The task — Which lines in the listing below contain "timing"? Copy each of them.

━━ Data shown

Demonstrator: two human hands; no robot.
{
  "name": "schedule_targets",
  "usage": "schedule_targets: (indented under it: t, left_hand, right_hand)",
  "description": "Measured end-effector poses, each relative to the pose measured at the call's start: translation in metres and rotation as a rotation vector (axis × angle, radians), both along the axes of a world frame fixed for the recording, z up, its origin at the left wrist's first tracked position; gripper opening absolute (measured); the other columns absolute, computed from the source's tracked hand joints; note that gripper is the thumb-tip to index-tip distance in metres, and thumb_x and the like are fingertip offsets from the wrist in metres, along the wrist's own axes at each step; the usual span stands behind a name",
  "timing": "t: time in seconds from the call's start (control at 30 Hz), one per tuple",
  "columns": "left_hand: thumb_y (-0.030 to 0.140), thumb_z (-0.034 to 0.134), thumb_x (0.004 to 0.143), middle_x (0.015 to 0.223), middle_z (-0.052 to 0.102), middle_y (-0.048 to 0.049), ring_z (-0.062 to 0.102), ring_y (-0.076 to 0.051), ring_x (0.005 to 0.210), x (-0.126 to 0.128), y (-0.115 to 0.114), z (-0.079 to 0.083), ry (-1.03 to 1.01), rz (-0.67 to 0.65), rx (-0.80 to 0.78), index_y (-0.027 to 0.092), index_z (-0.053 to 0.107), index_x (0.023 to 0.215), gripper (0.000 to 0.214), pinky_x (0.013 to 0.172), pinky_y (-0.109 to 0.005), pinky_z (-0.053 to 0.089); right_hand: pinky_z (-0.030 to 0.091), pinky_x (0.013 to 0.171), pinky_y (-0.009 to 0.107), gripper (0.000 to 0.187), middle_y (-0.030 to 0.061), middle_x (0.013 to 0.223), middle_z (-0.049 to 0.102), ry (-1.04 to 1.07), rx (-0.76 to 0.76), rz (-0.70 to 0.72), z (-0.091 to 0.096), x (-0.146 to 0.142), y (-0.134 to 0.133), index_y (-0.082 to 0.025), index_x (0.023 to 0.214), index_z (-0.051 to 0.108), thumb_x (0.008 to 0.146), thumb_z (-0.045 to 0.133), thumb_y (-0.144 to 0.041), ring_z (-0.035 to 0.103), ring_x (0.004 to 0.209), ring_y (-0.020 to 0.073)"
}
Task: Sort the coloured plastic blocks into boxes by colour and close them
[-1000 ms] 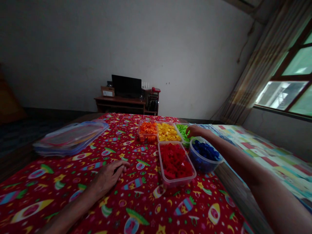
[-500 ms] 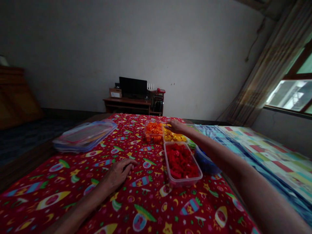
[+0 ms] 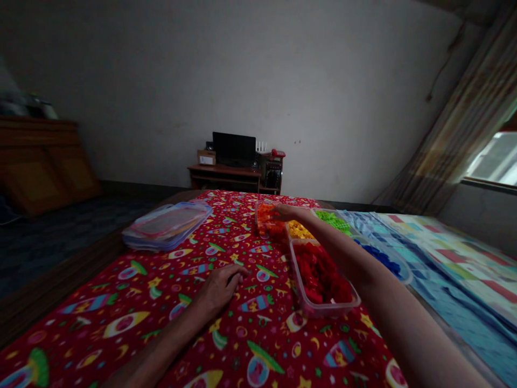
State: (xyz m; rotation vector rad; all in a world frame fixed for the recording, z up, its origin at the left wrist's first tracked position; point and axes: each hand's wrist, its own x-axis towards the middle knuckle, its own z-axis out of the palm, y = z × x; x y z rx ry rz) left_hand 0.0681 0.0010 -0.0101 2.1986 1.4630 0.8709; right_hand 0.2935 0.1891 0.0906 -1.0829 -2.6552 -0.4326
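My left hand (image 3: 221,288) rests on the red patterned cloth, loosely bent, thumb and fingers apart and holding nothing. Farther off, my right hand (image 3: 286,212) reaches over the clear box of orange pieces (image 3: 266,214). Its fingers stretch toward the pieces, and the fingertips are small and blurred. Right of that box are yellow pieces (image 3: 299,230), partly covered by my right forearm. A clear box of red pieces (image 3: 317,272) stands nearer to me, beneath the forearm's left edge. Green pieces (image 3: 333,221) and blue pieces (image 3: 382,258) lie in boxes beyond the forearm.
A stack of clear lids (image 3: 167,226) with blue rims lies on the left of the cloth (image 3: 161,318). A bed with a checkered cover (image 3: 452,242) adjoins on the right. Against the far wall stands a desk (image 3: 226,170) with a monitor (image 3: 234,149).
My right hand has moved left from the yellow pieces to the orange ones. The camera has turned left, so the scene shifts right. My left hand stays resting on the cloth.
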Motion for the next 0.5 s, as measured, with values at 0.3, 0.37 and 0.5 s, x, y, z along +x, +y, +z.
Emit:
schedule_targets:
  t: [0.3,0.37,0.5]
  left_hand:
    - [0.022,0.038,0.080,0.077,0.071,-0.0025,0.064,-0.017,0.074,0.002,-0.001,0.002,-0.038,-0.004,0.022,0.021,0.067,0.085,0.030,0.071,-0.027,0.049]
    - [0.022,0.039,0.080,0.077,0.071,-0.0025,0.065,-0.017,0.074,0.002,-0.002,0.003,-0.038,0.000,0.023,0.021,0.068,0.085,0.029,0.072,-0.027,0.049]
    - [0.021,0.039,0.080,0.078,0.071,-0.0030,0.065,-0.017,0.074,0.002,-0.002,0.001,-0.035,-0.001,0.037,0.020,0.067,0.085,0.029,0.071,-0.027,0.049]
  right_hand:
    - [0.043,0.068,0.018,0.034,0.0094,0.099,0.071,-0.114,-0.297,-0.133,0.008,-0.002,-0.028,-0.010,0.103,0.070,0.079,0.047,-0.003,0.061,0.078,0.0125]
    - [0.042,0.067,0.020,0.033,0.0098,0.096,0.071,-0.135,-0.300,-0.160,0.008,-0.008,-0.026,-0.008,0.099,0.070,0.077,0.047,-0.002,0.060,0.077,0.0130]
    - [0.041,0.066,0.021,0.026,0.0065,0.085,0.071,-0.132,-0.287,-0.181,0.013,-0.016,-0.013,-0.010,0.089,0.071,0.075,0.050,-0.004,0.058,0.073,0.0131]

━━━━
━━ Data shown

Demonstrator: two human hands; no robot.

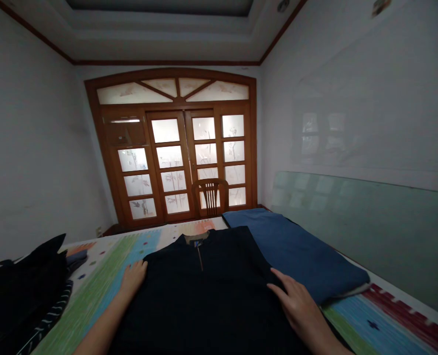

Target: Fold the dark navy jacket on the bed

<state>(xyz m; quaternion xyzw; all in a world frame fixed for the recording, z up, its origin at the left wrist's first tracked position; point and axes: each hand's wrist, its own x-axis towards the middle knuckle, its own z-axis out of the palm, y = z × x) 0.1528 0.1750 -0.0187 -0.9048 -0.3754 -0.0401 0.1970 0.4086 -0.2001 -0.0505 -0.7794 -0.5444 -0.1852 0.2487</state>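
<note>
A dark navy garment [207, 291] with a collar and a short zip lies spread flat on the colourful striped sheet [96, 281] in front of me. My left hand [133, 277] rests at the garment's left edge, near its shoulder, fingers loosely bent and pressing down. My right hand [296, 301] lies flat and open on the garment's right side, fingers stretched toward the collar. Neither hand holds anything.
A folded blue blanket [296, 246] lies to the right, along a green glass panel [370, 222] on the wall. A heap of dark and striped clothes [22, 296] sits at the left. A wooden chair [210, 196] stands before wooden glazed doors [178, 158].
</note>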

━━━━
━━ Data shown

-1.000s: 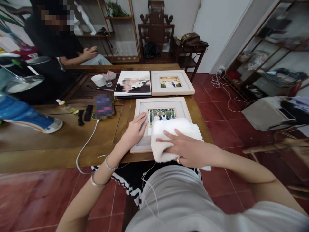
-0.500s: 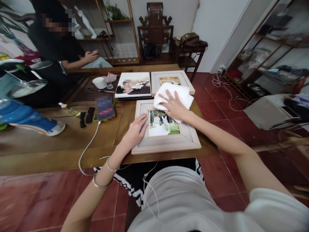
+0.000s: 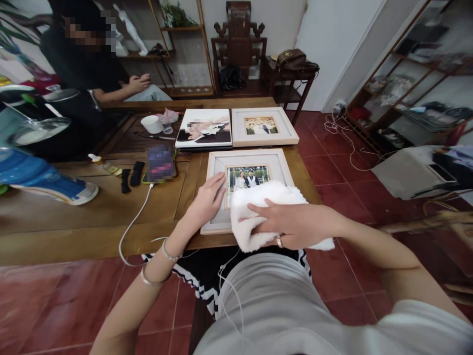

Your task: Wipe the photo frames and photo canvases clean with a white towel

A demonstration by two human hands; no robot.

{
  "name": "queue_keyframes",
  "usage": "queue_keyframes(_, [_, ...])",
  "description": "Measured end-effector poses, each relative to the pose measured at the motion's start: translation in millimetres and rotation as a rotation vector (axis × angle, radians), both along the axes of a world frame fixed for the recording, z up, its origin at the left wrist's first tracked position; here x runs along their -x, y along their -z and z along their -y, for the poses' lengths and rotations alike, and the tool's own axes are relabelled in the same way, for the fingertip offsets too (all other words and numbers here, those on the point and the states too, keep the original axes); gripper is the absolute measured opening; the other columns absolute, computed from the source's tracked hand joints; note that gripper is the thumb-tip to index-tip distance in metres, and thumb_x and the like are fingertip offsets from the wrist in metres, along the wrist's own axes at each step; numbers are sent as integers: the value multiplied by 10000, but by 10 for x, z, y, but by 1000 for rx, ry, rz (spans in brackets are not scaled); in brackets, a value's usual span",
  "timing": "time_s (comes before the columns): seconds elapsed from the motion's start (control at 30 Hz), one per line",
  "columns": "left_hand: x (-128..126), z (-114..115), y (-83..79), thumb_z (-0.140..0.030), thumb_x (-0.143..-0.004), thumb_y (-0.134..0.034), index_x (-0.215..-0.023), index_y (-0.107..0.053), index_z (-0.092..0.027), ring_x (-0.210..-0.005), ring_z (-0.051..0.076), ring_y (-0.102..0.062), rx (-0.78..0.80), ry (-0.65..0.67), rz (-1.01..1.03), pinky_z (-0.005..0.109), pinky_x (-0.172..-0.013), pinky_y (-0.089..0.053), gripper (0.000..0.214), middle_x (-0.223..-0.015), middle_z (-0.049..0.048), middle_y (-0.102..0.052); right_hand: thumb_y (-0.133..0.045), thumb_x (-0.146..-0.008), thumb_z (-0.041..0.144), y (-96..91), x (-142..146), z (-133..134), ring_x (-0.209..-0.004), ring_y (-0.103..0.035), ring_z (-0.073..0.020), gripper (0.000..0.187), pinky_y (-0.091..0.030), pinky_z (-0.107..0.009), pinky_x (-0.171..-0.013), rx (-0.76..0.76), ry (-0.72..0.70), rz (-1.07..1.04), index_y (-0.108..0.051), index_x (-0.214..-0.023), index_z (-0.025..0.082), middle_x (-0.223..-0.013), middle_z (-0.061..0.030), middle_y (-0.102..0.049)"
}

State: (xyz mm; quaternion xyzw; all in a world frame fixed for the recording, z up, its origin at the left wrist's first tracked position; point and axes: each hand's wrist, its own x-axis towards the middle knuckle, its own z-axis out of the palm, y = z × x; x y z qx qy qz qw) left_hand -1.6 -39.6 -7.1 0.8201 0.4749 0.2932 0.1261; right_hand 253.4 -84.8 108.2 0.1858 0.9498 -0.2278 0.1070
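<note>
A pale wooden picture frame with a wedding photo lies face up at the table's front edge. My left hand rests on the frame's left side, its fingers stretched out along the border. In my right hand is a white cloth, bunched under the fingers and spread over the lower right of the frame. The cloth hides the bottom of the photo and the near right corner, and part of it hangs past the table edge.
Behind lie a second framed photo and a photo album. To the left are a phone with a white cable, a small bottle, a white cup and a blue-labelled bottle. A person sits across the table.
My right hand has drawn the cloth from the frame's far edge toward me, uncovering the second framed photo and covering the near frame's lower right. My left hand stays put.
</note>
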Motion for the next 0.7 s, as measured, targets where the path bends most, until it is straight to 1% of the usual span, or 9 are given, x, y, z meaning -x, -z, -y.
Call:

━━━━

Answer to this problem —
  "timing": "t: time in seconds from the call's start (control at 30 Hz), one per tuple",
  "timing": "time_s (comes before the columns): seconds elapsed from the motion's start (control at 30 Hz), one per line",

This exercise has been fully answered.